Ces interrogations sur les comportements et les attitudes des policiers cette nuit-là doivent trouver des réponses précises dans le cadre d’une enquête dont nous ignorons les développements actuels, en l’absence de membres de sa famille en France, d’un avocat et d’une enquête journalistique indépendante. Pour autant que cette enquête intègre bien tous les éléments concernant le traitement réservé aux mineurs marocains isolés et qui a conduit inexorablement à cette mort, comme à tant d’autres drames. Est engagée pleinement la responsabilité des autorités compétentes, à savoir la Mairie de Paris3 chargée de la protection des enfants et donneuse d’ordres aux associations mandatées spécifiquement auprès des mineurs marocains, la Mairie du 15e arrondissement, qui contrairement à sa communication officielle, reste aveugle à l’installation récente de ces jeunes sur son territoire. Ajoutons la responsabilité tout autant directe de l’État qui, par ses discours et ses pratiques, criminalise particulièrement la figure des « Mineurs marocains non accompagnés ». Or, cette absence de prise en charge des besoins vitaux de ces enfants et adolescents a comme corollaire la répression policière, judiciaire et pénitentiaire qui ne peut que conduire davantage au désastre : détérioration de leur santé physique et mentale ; exposition accrue aux dangers de la rue comme la prédation sexuelle, la délinquance et la drogue ; violences physiques et psychiques ; mutilations et morts atroces. Notre communauté forgée par les jeunes et SOS Migrants Mineurs pleure d’autres morts : Mohamed noyé dans le canal de Saint-Denis en juillet 20204 et Abdeljalil retrouvé mort de manière suspecte à la prison de Fleury-Mérogis en février 20205. Nous ne voulons plus pleurer d’autres vies arrachées à leur familles, à leurs amis et à la jeunesse.

Contact@sosmna .fr

1https://www.leparisien.fr/paris-75/paris-un-mineur-retrouve-mort-sur-la-ligne-6-entre-pasteur-et-sevres-lecourbe-23-07-2022-YIEKPJTAONHB5PLWAAE4ULKOUA.php

https://www.lefigaro.fr/faits-divers/paris-un-individu-retrouve-mort-sur-les-rails-du-metro-de-la-ligne-6-20220723

https://www.bfmtv.com/paris/paris-le-corps-d-un-mineur-retrouve-calcine-sur-la-ligne-6-du-metro_AN-202207230183.html

2 Comme doit être investigué le rapport de bon nombre de pompiers aux mineurs marocains. Moustapha s’est vu refuser les premiers soins par plusieurs d’entre eux dans une station de métro tout juste quelques jours avant sa mort alors qu’il présentait tous les signes d’une overdose. A ce titre, leur responsabilité est également engagée dans une chaîne conduisant à une mise en danger ici mortelle.

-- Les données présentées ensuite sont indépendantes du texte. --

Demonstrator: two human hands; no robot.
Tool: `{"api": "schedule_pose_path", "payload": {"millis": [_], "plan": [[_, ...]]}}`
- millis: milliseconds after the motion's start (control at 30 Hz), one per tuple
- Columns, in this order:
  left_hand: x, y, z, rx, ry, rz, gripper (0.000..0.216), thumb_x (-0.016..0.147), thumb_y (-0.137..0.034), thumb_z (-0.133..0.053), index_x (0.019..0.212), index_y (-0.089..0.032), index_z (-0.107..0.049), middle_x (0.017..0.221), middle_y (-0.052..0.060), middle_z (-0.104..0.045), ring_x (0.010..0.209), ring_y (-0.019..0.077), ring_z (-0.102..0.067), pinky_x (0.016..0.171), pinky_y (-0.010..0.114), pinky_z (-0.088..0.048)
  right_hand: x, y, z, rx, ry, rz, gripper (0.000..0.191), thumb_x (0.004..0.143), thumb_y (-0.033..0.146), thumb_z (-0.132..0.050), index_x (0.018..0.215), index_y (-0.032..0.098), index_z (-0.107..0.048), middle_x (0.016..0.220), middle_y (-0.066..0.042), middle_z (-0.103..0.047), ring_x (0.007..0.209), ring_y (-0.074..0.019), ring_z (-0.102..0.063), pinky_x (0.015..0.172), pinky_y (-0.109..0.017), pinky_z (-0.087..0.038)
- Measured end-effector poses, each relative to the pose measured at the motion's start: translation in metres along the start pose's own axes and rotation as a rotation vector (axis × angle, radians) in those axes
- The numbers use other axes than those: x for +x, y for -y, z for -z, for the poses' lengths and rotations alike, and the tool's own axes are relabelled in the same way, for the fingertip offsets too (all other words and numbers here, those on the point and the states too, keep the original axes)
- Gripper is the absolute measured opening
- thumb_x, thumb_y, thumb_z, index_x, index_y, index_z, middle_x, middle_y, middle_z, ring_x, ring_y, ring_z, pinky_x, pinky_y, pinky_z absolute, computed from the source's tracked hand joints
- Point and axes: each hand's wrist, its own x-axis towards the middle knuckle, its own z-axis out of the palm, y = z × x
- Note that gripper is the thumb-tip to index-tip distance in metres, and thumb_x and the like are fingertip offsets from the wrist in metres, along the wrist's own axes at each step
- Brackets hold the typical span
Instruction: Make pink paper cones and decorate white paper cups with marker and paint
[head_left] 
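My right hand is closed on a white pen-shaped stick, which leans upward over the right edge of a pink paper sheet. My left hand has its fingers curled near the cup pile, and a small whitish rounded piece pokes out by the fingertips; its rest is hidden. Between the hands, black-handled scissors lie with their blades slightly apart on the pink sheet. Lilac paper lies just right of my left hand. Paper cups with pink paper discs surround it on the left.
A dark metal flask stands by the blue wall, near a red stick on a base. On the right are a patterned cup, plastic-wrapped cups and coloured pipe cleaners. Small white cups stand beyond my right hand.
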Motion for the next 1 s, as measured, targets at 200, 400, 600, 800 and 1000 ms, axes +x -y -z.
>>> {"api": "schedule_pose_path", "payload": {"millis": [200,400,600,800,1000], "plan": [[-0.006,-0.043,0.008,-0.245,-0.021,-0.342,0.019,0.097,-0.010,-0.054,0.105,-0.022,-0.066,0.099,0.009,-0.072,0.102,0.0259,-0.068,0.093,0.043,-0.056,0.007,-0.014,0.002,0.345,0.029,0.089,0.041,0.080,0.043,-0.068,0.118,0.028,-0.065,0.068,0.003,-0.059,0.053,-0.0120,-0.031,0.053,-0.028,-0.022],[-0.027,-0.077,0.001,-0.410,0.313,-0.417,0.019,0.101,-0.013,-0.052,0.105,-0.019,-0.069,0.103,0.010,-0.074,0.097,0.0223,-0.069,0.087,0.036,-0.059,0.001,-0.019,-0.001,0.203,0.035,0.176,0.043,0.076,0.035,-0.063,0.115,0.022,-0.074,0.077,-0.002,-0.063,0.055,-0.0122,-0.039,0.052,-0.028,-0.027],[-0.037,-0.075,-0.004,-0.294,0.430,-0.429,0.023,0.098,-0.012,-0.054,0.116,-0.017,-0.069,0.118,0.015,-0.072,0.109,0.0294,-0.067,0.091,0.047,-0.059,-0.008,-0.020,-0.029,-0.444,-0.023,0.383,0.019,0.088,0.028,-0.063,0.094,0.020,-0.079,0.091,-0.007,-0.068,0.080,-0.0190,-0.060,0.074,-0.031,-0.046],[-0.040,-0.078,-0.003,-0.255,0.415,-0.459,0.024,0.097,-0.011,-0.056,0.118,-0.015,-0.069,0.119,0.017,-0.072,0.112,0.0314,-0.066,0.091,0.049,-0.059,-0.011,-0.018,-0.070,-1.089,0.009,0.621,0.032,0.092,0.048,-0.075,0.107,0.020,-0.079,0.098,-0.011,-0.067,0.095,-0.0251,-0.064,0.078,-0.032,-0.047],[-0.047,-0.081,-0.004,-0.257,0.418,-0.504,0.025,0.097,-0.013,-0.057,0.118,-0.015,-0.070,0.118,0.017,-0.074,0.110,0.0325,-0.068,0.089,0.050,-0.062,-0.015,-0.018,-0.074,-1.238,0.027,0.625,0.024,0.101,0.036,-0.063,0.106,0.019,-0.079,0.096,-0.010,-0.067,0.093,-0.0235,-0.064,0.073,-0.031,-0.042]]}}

3 Mairie qui ne cherchera pas à se rapprocher du groupe d’amis du défunt pour leur présenter ses condoléances et proposer une prise en charge psychologique si nécessaire dans leur cas. Les jeunes endeuillés ont eux-mêmes organisé une collecte dédiée à un repas, confectionné par un commerçant de la Goutte d’Or, et cela pour honorer la mémoire de Moustapha.